When the bell rings, Kopyto will be facing professional capital punishment. Two tag-teamed Law Society (LSUC) prosecutors are looking to land a knockout blow. After a 35 year career exposing the raw nerves of a legal system that serves the rich and powerful, Kopyto is facing the fight of his life.

Kopyto wants a fair contest. He was forced into the ring after the LSUC legal elite took control over Ontario’s paralegals two years ago. It established its private monopoly of a public function ― legal representation ― after a bloody 20 year turf war. Although they are “members” of the LSUC, unlike lawyers, paralegals have no right to vote to elect their benchers. Their scope of practice has been cut to the bone. They are governed by an antagonistic clique of lawyers with adverse interests who treat them like serfs on a newly annexed fiefdom. And now, those who don’t fit their cookie-cutter mold are being made to walk the plank.

Kopyto has worked as a paralegal for 20 years without the legal system failing apart. But now, to be grandfathered, he must prove his “good character”.

Kopyto is challenging the legality of the LSUC’s takeover. He wants LSUC documents that he thinks will prove the paralegal takeover has driven the cost of justice up. He wants the evidence that the LSUC relied on in rejecting two independent public inquiries that recommended against the takeover on grounds that it would choke access to justice. He wants to find out why the LSUC cut paralegals out of family courts when thousands of women entangled in their complex rules can’t afford lawyers. He also wants to know why the LSUC, which hypocritically champions ethical conduct, refuses to admit it counseled a client to secretly tape record Kopyto to get evidence to charge a lawyer for associating with him.

But the overseers of the Law Society have ordered it to zip its lips. It has refused to release any documents except what it intends to use to smear him. It accuses him of invading its privacy by asking for full disclosure. So Kopyto has been forced to bring a motion to force it to release its records to him on February 17th.

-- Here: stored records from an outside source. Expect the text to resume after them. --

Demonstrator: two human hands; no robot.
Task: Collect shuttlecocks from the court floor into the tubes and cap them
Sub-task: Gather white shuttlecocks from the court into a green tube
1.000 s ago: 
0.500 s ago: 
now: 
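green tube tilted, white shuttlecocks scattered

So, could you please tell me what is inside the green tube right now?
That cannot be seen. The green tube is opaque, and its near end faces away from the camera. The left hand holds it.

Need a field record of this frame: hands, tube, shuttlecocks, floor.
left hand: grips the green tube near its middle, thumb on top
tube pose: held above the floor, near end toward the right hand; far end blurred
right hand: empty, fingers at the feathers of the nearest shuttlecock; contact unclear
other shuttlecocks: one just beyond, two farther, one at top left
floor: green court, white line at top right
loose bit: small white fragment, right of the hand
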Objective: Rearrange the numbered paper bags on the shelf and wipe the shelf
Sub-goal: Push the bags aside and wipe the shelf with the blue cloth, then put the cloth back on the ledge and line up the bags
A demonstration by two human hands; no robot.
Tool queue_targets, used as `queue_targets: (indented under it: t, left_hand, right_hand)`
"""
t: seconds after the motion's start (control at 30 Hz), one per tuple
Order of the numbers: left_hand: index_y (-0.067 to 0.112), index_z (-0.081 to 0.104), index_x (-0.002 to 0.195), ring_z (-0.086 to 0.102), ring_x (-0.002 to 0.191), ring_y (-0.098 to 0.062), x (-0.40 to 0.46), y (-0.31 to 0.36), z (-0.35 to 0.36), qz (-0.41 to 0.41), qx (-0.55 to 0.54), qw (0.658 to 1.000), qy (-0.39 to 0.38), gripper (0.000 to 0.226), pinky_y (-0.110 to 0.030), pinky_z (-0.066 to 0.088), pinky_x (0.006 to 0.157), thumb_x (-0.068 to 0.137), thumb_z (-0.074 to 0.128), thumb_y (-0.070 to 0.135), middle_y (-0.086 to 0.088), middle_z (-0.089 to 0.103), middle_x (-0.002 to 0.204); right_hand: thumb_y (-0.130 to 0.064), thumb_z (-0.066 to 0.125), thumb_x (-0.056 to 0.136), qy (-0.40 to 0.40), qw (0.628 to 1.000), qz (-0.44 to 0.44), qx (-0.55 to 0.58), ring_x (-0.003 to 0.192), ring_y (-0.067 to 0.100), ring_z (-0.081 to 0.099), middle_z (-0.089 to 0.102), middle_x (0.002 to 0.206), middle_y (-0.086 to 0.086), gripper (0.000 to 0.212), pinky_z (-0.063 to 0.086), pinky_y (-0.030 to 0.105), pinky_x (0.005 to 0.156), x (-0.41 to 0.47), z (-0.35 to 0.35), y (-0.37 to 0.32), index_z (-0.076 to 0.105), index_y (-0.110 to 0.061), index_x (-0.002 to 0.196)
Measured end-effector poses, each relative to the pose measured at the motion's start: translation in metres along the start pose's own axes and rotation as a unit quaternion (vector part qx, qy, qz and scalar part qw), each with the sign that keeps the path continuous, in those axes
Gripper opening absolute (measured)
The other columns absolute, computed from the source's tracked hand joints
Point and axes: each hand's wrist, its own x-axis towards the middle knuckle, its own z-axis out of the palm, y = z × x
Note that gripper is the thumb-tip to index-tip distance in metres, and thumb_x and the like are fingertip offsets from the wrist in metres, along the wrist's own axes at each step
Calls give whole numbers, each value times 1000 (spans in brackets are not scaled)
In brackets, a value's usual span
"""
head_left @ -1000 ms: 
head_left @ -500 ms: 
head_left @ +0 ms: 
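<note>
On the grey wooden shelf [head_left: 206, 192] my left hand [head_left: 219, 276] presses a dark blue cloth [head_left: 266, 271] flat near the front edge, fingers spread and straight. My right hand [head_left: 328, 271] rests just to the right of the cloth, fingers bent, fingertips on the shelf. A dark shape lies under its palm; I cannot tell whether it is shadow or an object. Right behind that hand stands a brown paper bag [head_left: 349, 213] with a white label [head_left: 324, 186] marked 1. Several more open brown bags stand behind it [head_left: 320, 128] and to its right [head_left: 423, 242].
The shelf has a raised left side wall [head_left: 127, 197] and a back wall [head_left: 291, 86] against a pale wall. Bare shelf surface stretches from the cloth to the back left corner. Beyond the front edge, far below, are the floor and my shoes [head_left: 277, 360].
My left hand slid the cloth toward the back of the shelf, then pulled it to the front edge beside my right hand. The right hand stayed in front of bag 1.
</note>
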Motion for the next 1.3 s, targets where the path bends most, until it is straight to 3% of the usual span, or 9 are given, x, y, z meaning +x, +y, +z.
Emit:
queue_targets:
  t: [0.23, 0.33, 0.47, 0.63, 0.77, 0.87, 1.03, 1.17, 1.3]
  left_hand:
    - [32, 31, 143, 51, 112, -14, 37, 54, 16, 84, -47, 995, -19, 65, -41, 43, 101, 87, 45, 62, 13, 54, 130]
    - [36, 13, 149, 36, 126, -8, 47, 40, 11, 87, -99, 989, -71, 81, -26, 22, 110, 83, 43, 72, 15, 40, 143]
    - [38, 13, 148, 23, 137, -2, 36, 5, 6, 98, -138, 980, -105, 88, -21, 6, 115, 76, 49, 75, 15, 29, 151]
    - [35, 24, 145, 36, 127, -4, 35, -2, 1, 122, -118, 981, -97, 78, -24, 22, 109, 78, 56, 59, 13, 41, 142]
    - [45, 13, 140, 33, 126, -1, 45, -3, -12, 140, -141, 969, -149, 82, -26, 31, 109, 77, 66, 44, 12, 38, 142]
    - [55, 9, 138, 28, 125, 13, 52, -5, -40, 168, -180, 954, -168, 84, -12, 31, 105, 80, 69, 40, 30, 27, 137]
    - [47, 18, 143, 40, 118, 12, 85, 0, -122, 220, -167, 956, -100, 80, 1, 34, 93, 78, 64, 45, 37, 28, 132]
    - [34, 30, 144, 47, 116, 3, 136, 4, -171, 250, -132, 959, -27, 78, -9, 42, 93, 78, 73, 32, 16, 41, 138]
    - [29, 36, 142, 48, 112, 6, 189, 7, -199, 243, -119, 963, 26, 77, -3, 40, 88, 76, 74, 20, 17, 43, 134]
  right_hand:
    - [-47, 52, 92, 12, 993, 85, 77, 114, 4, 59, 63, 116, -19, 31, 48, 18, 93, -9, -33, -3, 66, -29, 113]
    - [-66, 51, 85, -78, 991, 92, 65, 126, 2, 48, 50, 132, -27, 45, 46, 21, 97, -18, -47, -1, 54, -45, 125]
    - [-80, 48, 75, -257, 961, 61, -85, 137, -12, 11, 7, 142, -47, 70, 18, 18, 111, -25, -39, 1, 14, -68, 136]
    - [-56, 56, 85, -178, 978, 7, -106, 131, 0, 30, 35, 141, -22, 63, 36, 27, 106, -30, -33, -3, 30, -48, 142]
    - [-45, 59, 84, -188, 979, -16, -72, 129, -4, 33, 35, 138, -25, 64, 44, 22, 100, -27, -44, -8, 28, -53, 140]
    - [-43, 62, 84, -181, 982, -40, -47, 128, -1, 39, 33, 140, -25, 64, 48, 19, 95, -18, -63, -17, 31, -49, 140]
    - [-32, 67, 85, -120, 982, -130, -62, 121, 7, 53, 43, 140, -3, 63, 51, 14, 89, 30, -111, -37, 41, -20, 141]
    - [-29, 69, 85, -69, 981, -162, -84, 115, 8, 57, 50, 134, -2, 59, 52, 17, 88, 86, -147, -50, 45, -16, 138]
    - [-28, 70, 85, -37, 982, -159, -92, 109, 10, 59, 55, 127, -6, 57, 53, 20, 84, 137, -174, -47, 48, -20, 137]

Before that happens, Kopyto will ask the three judge panel to nullify the LSUC’s disclosure rules. One rule allows the LSUC to give only 10 days notice of its evidence and documents before a hearing. Another rule forces paralegals to produce all their documents two months after receiving notice that they will be challenged. This could mean that they have to set out their defence before they even know the case they have to meet. How’s that for an even playing field?

Kopyto wants a fair hearing with fair rules. He has battled the scions of the LSUC before, winning cases that established the right of lawyers to advertise and that enlarged lawyers’ access to the media about their own cases.

In the 1980s, Kopyto got everyone’s attention with a monumental victory that abolished “scandalizing the Court” law and established broad freedom to criticize the courts. More recently, he succeeded in having a Toronto Family Court Judge who falsified transcripts found guilty of judicial misconduct. He is not well loved by those who now sit in judgment of him and who would not shed too many tears to see him fight his last round.

The legal system needs a fearless fighter like Harry Kopyto.

The system needs many more Harry Kopytos. Show your solidarity by supporting him on February 17th at 9:30 a.m. at Osgoode Hall. He stands up for our rights. We should stand up for his.